◆ **Action item**
Your task is to find every line of the data that holds the string "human" and copy it.

(Stored records)

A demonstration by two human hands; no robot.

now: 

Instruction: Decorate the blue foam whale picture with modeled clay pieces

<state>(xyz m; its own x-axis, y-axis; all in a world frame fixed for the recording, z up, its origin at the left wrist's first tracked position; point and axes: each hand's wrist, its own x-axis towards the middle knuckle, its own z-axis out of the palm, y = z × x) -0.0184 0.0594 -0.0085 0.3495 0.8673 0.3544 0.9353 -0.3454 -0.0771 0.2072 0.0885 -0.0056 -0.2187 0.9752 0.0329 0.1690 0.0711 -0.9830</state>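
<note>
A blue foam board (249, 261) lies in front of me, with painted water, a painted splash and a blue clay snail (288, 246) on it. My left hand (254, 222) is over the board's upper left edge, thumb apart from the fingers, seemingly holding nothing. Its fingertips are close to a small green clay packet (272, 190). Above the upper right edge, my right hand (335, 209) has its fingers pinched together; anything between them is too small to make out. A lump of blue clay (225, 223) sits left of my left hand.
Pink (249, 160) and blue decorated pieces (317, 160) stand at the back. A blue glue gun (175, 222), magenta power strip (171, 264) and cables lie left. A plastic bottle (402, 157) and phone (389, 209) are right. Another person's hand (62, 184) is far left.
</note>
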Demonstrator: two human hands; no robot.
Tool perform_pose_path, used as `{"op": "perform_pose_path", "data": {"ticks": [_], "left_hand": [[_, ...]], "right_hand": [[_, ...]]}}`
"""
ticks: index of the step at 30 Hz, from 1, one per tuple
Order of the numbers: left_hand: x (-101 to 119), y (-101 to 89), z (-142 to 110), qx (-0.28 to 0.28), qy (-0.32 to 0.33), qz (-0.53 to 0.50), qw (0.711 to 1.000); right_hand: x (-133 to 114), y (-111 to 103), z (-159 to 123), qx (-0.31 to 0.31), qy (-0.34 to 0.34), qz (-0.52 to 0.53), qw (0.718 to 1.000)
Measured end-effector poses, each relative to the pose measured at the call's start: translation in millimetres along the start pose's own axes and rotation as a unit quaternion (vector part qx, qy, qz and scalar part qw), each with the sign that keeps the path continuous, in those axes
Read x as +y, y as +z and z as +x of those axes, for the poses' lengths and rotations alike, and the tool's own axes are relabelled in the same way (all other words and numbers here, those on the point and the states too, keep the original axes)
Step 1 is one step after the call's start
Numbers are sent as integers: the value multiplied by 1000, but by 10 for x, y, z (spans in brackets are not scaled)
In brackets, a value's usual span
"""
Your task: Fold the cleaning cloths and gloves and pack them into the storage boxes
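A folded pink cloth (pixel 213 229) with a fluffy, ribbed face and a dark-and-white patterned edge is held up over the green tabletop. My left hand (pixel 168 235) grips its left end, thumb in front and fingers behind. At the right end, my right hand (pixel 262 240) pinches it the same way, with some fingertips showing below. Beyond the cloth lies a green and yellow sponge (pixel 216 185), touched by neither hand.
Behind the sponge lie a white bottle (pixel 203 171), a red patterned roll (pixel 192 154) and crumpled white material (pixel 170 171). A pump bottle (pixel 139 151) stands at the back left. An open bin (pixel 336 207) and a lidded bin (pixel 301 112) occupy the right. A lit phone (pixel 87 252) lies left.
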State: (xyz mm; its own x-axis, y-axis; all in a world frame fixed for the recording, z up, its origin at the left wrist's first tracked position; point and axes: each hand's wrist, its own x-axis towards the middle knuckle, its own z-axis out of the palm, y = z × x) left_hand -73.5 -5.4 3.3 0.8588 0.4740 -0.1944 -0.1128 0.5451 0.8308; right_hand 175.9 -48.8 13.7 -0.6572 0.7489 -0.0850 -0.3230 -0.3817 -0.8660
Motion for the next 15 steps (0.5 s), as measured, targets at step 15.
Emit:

◆ **Answer to this task**
A demonstration by two human hands; no robot.
Demonstrator: two human hands; no robot.

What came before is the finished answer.